En revanche, les exceptions de nullité pour irrégularité de fond "peuvent être proposées en tout état de cause, sauf la possibilité pour le juge de condamner à des dommages-intérêts ceux qui se seraient abstenus, dans une intention dilatoire, de les soulever plus tôt" (art. 118 NCPC N° Lexbase : L2009ADR). En conséquence, l'irrégularité de fond est bien plus aisément sanctionnée que l'irrégularité de forme. Tout l'enjeu de l'arrêt du 6 février 2003 portait sur la nature du non-respect des prescriptions relatives à la contrainte : s'agissait-il d'une irrégularité de fond ou de forme ? La cour d'appel soutenait que l'exception de nullité avait été soulevée tardivement et après toute défense au fond. Elle partait ainsi du principe que l'inobservation des règles relatives à l'information de l'intéressé sur la nature, la cause et l'étendue de son obligation ne constituait qu'un simple vice de forme devant être soulevé in limine litis. Sur ce fondement, elle avait déclaré irrecevable l'exception de nullité soulevée par l'intéressé.

Confirmant sa jurisprudence antérieure, la Cour de cassation censure la cour d'appel par un attendu précis et complet aux termes duquel elle rappelle que "l'inobservation de ces prescriptions, qui constitue l'omission d'un acte et non un vice de forme, en affecte la validité sans que soit exigée la preuve d'un grief ; qu'en conséquence, l'exception invoquée peut être proposée en tout état de cause".
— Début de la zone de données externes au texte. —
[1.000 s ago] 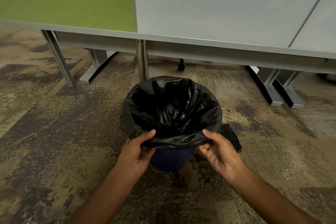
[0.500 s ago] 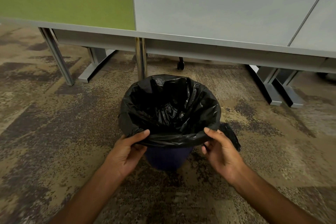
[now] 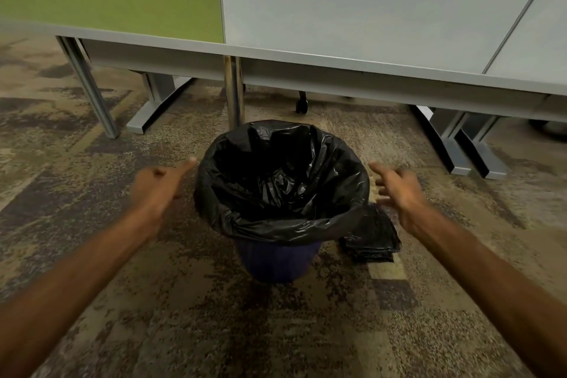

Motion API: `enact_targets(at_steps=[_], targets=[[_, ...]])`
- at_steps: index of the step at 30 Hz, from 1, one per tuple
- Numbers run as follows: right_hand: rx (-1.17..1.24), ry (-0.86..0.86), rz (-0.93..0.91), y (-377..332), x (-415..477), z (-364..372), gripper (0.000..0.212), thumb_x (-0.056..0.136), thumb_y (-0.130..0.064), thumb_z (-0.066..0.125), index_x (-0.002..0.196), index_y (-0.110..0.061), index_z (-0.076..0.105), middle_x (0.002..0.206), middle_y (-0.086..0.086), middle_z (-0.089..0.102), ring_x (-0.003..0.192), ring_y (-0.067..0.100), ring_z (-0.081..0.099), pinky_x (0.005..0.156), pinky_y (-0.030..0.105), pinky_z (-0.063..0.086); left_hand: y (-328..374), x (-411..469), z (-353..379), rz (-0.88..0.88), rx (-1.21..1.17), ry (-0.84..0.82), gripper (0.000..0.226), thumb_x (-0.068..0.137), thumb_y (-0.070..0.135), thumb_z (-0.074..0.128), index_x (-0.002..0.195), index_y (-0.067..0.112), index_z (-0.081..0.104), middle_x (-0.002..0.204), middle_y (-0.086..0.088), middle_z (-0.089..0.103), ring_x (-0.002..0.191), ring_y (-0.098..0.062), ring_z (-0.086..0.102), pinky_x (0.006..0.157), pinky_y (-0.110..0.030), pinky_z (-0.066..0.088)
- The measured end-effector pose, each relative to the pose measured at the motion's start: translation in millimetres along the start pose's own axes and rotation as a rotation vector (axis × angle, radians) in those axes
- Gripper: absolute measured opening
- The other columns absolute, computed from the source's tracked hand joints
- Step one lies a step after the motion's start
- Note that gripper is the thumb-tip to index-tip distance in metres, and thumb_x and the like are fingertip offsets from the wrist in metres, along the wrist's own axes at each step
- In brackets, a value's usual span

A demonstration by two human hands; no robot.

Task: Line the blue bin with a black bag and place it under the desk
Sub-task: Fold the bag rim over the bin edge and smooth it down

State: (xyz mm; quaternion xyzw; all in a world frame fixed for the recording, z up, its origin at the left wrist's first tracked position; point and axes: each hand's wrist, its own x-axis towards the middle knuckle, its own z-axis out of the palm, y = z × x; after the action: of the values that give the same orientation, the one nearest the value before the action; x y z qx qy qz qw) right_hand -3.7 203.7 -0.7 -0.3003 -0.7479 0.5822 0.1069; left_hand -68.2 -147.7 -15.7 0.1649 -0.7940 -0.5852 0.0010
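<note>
The blue bin (image 3: 276,261) stands upright on the carpet in front of the desk (image 3: 306,55). A black bag (image 3: 282,181) lines it, its edge folded down over the rim so only the bin's lower part shows. My left hand (image 3: 156,184) hovers just left of the rim, apart from the bag, fingers spread and blurred. On the other side my right hand (image 3: 399,190) is held open, a little off the rim, holding nothing.
A stack of folded black bags (image 3: 372,236) lies on the floor against the bin's right side. A chrome desk leg (image 3: 234,92) stands right behind the bin. Grey desk feet (image 3: 153,110) (image 3: 469,153) flank the space; a chair castor (image 3: 301,104) sits under the desk.
Both hands have let go of the bag's front edge and moved apart and forward to either side of the bin. The bin has not moved.
</note>
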Motion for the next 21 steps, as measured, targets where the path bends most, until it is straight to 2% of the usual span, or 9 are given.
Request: enact_targets(at_steps=[2,4,6,8,11,14,18,21], targets=[[-0.152,-0.035,-0.065,-18,11,2,0.043,0.086,-0.038,0.063,0.108,-0.001,0.058,0.104,0.011,0.06,0.082,0.019,0.056,0.056,0.027,0.044,20,14,-2,0.043,0.16,-0.036,0.055,0.065,0.064,0.071,0.077,0.012,0.06,0.077,-0.006,0.064,0.073,-0.024,0.066,0.077,-0.039,0.056],[-0.256,-0.076,-0.085,-33,19,4,0.042,0.084,-0.037,0.067,0.102,0.0,0.061,0.098,0.011,0.061,0.08,0.021,0.058,0.054,0.026,0.046,36,23,0,0.016,0.232,-0.123,0.063,0.055,0.065,0.076,0.077,0.007,0.063,0.069,-0.006,0.063,0.058,-0.018,0.06,0.059,-0.029,0.054],[-0.303,-0.129,-0.024,-42,26,6,0.039,0.08,-0.036,0.071,0.094,-0.001,0.062,0.095,0.012,0.064,0.08,0.023,0.061,0.054,0.028,0.049,47,27,7,-0.039,0.254,-0.205,0.051,0.065,0.052,0.078,0.081,0.007,0.061,0.068,-0.007,0.056,0.054,-0.015,0.051,0.043,-0.021,0.046],[-0.354,-0.174,0.051,-47,32,8,0.034,0.078,-0.032,0.074,0.09,-0.002,0.063,0.09,0.013,0.067,0.068,0.021,0.062,0.05,0.028,0.049,53,30,15,-0.058,0.274,-0.197,0.035,0.075,0.032,0.077,0.087,0.004,0.061,0.074,-0.009,0.06,0.057,-0.016,0.053,0.035,-0.015,0.044],[-0.397,-0.211,0.102,-49,38,10,0.025,0.08,-0.02,0.072,0.092,0.0,0.064,0.083,0.012,0.067,0.058,0.017,0.061,0.045,0.026,0.049,54,35,18,-0.077,0.314,-0.174,0.022,0.076,0.015,0.077,0.085,0.001,0.063,0.071,-0.012,0.062,0.046,-0.015,0.057,0.038,-0.018,0.048],[-0.42,-0.236,0.129,-48,46,8,0.026,0.08,-0.012,0.071,0.099,0.004,0.066,0.084,0.015,0.068,0.06,0.018,0.063,0.049,0.027,0.055,53,42,18,-0.119,0.335,-0.174,0.015,0.078,0.011,0.074,0.086,0.002,0.065,0.066,-0.012,0.062,0.034,-0.012,0.053,0.033,-0.018,0.045],[-0.415,-0.267,0.136,-49,51,6,0.021,0.08,-0.007,0.07,0.097,0.003,0.065,0.08,0.013,0.067,0.058,0.018,0.062,0.044,0.025,0.055,51,47,22,-0.223,0.32,-0.234,0.011,0.085,0.014,0.066,0.082,0.009,0.057,0.069,-0.006,0.052,0.055,-0.016,0.049,0.031,-0.016,0.043],[-0.375,-0.291,0.163,-46,56,7,0.022,0.081,-0.007,0.07,0.1,0.005,0.065,0.086,0.013,0.066,0.062,0.018,0.062,0.052,0.029,0.058,52,41,31,-0.261,0.36,-0.253,0.02,0.091,0.013,0.058,0.073,0.011,0.049,0.069,-0.004,0.045,0.058,-0.014,0.043,0.029,-0.011,0.04]])
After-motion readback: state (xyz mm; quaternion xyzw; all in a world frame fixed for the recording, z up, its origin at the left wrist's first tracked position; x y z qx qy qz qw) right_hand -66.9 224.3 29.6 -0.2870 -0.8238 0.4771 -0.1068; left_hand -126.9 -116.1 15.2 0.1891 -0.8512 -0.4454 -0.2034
La Cour de cassation avait déjà pu, auparavant, se prononcer en ce sens. Ainsi, dans un arrêt du 19 mars 1992, elle avait décidé que la contrainte devait préciser, sous peine de nullité, la nature et le montant des cotisations dues et la période à laquelle elles se rapportent. Il n'était déjà pas nécessaire de prouver l'existence d'un préjudice pour obtenir la nullité de la contrainte dépourvue des mentions requises (Cass. soc., 19 mars 1992, n° 88-11.682, M Deperne c/ URSSAF du Var, inédit N° Lexbase : A1077AA7).

Cette solution doit être approuvée puisqu'elle garantit le droit à l'information de l'intéressé concernant des points aussi capitaux que la nature, la cause et l'étendue de son obligation. En optant pour une solution différente, assimilant ces prescriptions à de simples règles de forme, la Cour de cassation aurait limité les possibilités pour l'intéressé de contester la contrainte, d'une part, en exigeant l'existence d'un préjudice mais aussi d'autre part, en lui imposant de ne soulever l'exception de nullité qu'avant toute défense au fond.